StarMedia Network (starmedia.com), like Yupi, claims to be the world's most popular Spanish-language site of its kind. Launched in 1996, StarMedia bills itself as both gateway and destination; it contains content on a wide variety of topics at its own address, and offers search capability to other websites.

Published in both Spanish and Portuguese, it is now public and has attracted by far the most money and national attention to date. "StarMedia created this industry in Latin America," says Peter Blacker, the company's vice president for sales strategy.

Choose your language

Content is tailored to the language and country of each user, who chooses language and place of origin when signing on. "No one else is doing that," Blacker says.

Supporters think StarMedia could become the AOL of Latin America. And those supporters include big-name investors: Hearst Communications, National Broadcasting Co., Intel, GE Capital, Morgan Stanley and Warburg Pincus.

Still, the company is a long way from making money on operations. Last year, StarMedia had revenues of some $5.3 million and lost $46 million. But when the company went public in May, StarMedia's market value almost doubled in the first day of trading, to a capitalization of $1.3 billion.

YUPI.COM
Acquisitive

Three-year-old Yupi, Spanish for the exclamation "yippee," offers users access to its search engine, 12 channels organized by topic (such as entertainment, news, sports), free e-mail, classifieds, chat rooms, etc. Yupi says most visitors hail from Spain, Mexico and the U.S.

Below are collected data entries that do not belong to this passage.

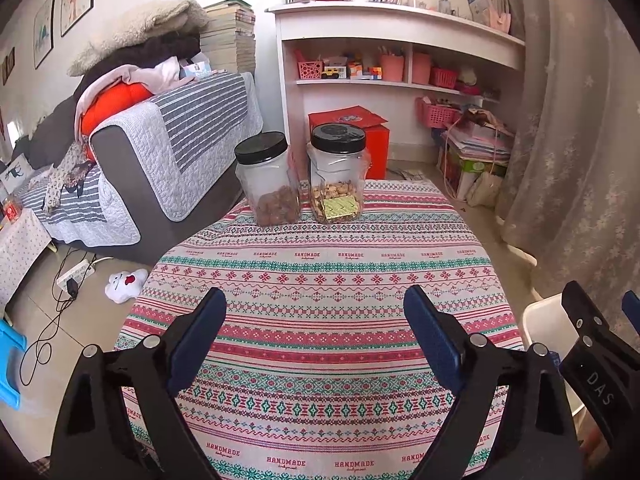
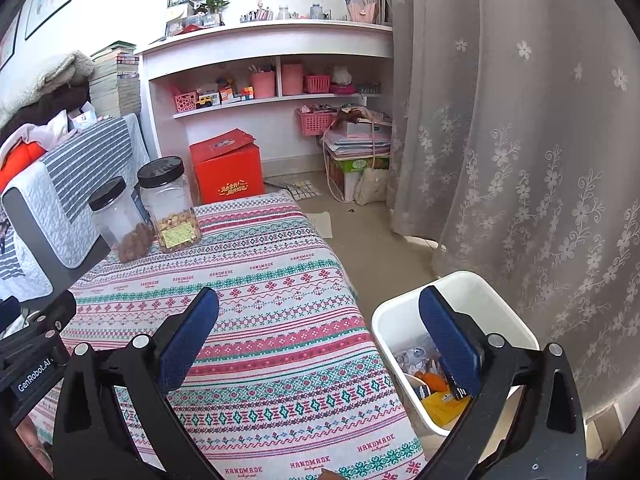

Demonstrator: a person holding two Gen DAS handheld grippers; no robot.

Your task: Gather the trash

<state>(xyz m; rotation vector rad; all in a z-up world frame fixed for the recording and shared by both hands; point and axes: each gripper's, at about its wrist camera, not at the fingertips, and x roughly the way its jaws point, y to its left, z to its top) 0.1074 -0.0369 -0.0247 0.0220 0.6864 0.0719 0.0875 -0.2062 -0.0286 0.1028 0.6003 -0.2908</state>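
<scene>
A sofa (image 1: pixel 132 168) and a white shelf unit (image 2: pixel 272 64) flank the bench (image 1: pixel 320 280), which is covered by a patterned cloth. One white bin (image 2: pixel 492 300) stands beside the bench and holds the trash (image 2: pixel 432 384). Two black-lidded jars (image 1: pixel 272 180) (image 1: pixel 338 176) stand at the far edge. Left gripper (image 1: pixel 316 304): jaws released, nothing between them. Right gripper (image 2: pixel 320 304): jaws released, empty.

in the left wrist view the white bin (image 1: pixel 546 332) is mostly hidden behind the right gripper (image 1: pixel 600 308), itself cut by the picture's edge. in the right wrist view a blue pad covers part of the trash (image 2: pixel 434 384) in the bin (image 2: pixel 400 312); the scraps are too jumbled to identify.
</scene>
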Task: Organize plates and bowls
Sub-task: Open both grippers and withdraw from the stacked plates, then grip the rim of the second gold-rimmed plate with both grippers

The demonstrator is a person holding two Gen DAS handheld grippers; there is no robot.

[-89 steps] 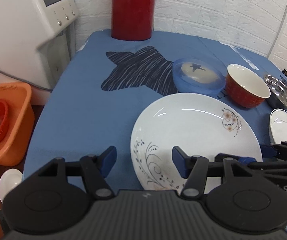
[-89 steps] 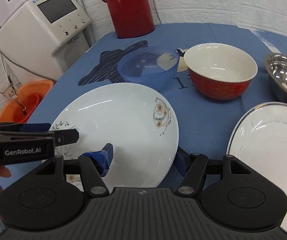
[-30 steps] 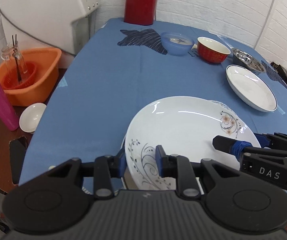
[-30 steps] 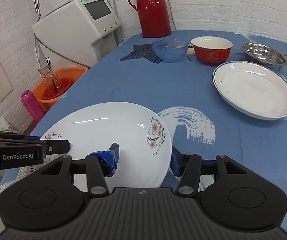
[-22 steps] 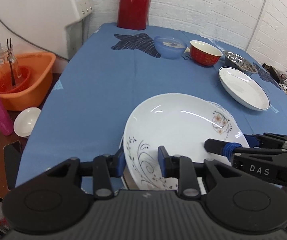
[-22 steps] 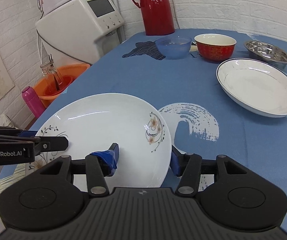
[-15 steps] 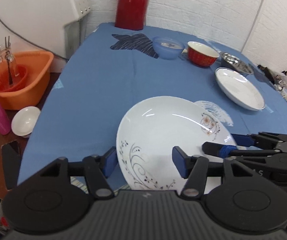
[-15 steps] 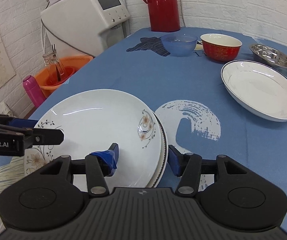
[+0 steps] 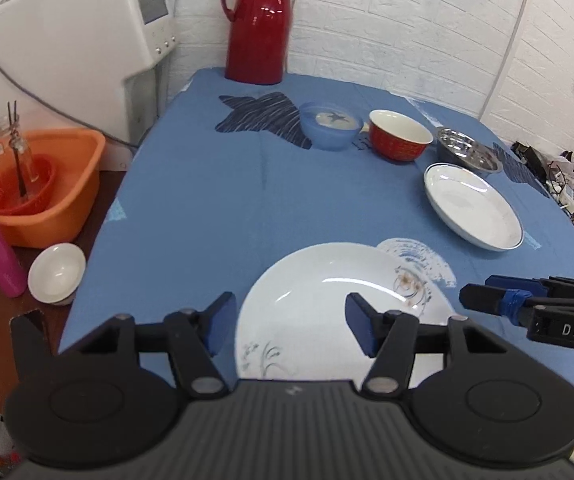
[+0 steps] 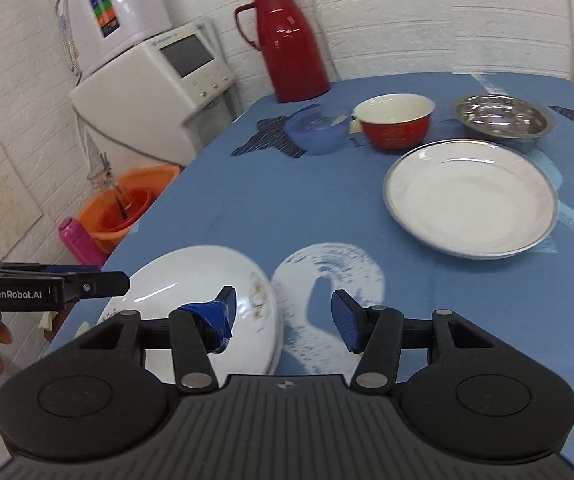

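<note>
Both grippers spread wide over a floral plate at the near edge of the blue table.

In the left wrist view, the left gripper (image 9: 289, 326) has its jaws far apart at lower centre, gripping nothing, with the floral plate (image 9: 327, 304) lying on the tablecloth (image 9: 227, 200) beneath. In the right wrist view, the right gripper (image 10: 283, 316) is likewise wide open and empty at lower centre, above the plate's right rim. A plain white plate (image 10: 471, 198) sits at right of centre; beyond it, toward the top, stand a blue bowl (image 10: 317, 130), red bowl (image 10: 397, 126) and steel bowl (image 10: 501, 118).
</note>
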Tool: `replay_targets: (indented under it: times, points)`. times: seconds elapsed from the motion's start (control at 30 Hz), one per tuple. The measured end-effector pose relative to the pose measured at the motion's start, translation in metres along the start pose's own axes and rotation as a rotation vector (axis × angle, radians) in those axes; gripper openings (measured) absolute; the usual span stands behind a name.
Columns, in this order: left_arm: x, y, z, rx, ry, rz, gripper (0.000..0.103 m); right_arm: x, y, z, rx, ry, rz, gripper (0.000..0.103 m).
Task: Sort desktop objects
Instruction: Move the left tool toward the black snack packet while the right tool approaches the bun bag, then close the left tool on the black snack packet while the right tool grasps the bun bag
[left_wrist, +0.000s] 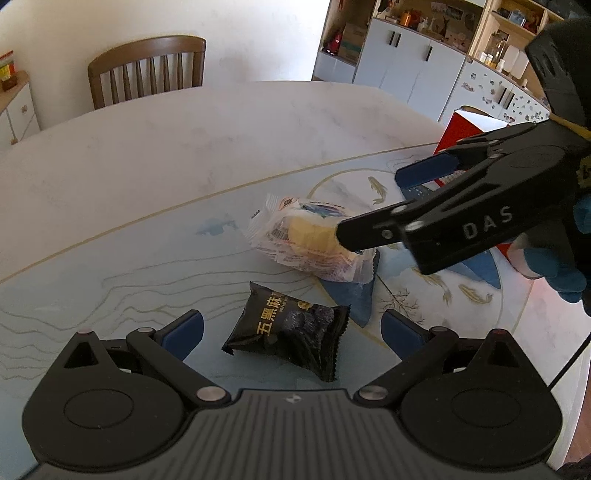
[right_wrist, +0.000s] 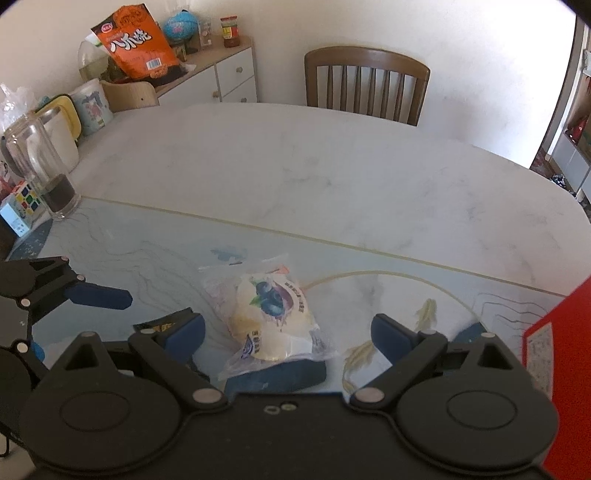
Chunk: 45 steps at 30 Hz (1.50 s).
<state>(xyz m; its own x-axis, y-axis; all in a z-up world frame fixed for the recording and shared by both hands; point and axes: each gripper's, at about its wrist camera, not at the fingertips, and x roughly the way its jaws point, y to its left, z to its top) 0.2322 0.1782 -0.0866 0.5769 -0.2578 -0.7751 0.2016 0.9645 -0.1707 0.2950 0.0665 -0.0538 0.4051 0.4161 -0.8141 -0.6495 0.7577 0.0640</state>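
The fingers of the left gripper are spread wide around a black snack packet; the right gripper is likewise opened around a clear-wrapped pastry on the surface.

Red box cut off by right edge; contents unseen.

I saw a pale marbled table with a blue patterned mat over its near part. On the mat lay a black snack packet, a clear-wrapped pastry just beyond it, and a red box at the right. A glass jar stood at the mat's far left edge
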Motion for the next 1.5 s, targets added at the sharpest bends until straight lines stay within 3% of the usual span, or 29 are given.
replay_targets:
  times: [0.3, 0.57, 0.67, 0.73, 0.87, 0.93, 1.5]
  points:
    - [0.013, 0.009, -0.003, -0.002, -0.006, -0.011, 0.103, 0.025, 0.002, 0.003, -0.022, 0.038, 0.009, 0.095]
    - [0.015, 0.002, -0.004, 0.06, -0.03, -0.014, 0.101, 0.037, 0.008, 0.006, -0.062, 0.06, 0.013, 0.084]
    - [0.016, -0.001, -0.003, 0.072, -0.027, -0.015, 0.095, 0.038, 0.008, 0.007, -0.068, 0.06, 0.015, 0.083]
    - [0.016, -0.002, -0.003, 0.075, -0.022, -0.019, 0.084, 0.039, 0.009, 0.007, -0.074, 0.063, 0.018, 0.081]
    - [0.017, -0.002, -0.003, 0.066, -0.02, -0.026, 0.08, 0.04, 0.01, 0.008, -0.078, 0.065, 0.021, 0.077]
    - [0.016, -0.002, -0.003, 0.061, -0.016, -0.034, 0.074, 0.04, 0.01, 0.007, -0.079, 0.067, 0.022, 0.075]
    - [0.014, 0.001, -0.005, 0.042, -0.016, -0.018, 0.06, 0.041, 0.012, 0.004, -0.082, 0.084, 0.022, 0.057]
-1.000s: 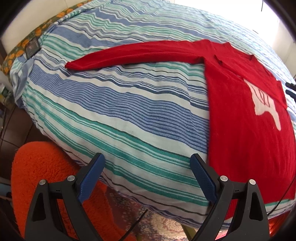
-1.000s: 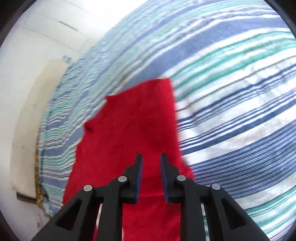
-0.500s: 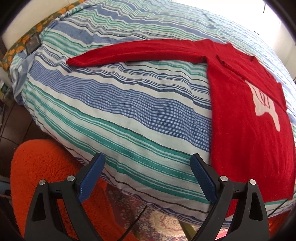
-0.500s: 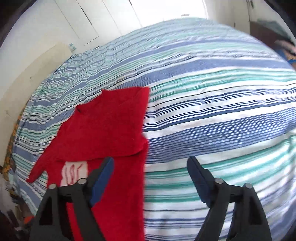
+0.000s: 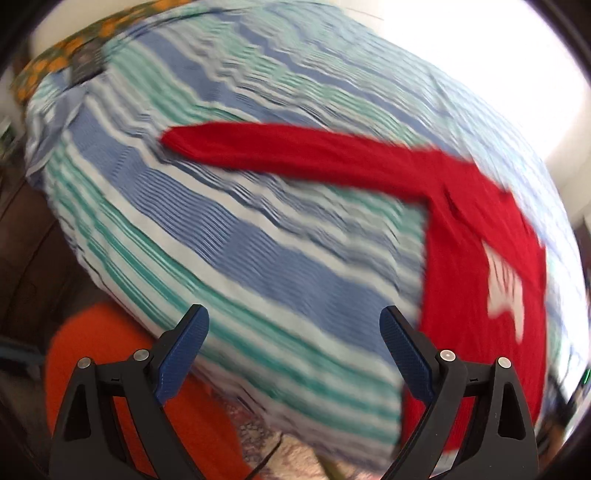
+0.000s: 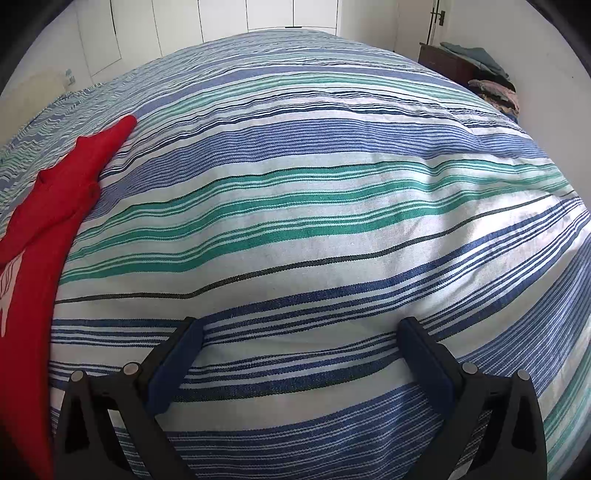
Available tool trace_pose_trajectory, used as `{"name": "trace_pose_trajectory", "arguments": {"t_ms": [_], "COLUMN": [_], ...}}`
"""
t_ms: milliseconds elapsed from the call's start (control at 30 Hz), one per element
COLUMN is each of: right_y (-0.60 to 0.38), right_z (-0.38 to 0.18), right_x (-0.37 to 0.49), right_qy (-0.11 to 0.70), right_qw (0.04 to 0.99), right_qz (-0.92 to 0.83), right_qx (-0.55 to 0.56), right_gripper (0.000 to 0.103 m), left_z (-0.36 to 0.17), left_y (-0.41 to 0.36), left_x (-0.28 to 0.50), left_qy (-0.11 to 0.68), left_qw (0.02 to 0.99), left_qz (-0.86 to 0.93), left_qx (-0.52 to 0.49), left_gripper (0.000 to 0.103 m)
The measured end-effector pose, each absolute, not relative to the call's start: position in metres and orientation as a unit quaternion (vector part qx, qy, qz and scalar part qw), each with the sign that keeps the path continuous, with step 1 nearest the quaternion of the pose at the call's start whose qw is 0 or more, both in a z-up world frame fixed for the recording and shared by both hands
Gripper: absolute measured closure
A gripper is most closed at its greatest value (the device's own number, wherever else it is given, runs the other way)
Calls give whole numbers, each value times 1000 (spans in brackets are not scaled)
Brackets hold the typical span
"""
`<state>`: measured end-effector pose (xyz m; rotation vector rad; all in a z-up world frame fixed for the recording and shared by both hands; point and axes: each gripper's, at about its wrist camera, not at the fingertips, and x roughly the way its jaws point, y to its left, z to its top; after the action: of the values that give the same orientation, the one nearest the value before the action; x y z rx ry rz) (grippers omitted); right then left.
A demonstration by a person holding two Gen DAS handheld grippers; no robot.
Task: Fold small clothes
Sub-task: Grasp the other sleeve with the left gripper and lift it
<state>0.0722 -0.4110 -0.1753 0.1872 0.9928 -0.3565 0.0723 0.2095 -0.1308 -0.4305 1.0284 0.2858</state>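
A red long-sleeved top [image 5: 476, 266] with a white print lies flat on the striped bedcover [image 5: 258, 236]. One sleeve [image 5: 295, 151] stretches out to the left; the other side is folded over the body, seen at the left edge of the right wrist view [image 6: 40, 229]. My left gripper [image 5: 293, 332] is open above the bed's near edge, left of the top's body, nothing between its fingers. My right gripper [image 6: 301, 341] hangs over bare bedcover [image 6: 314, 206] to the right of the top, its jaws opening wide and empty.
An orange fuzzy seat [image 5: 110, 354] and a patterned rug [image 5: 266, 439] lie below the bed's near edge. A patterned pillow [image 5: 55, 62] sits at the far left corner. Piled clothes on a dark cabinet [image 6: 480, 70] stand beyond the bed; white cupboard doors [image 6: 229, 18] line the far wall.
My right gripper let go of the folded red cloth, opened wide and swung right over bare bedcover. The left gripper shifted and rolled; the top now sits further right and lower in its blurred view.
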Motion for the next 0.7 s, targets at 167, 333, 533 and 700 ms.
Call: {"name": "trace_pose_trajectory", "arguments": {"t_ms": [167, 333, 533, 700], "right_y": [-398, -395, -395, -395], "right_z": [-186, -185, -185, -184], "right_x": [84, 78, 77, 77], "right_qy": [463, 461, 462, 460], "right_qw": [865, 866, 866, 867], "right_qz": [-172, -174, -176, -178], "right_qx": [86, 82, 78, 75], "right_gripper": [0, 0, 0, 0], "left_z": [-154, -198, -203, -175], "left_y": [317, 376, 386, 370], "left_x": [116, 154, 176, 188], "left_qy": [451, 467, 458, 462], "left_qw": [797, 744, 744, 773], "left_qz": [168, 206, 220, 243], "left_qx": [-365, -431, -434, -360], "left_gripper": [13, 37, 99, 101]}}
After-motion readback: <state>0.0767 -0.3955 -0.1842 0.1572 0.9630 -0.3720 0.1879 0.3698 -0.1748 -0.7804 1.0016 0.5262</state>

In May, Yupi acquired Ciudad Futura, a Madrid-based Internet entertainment site. The combined company has about 80 employees and offices in Argentina, Colombia, Spain and Mexico as well as its Miami Beach headquarters. And in August, Yupi announced a deal with Sony Pictures and Sony Music, in which Sony will give Yupi entertainment-related content in exchange for promotion.

Capital

Also last May, Yupi landed $13 million in capital from two sources: $10 million from Miami-based Interprise Technology Partners, a venture capital fund. The rest came from IFX Corp., a Latin America Internet service provider based in Chicago. Not bad for a website that Carlos Cardona, Yupi's chief technology officer, says he initially created so that his Spanish-speaking father could surf the Net.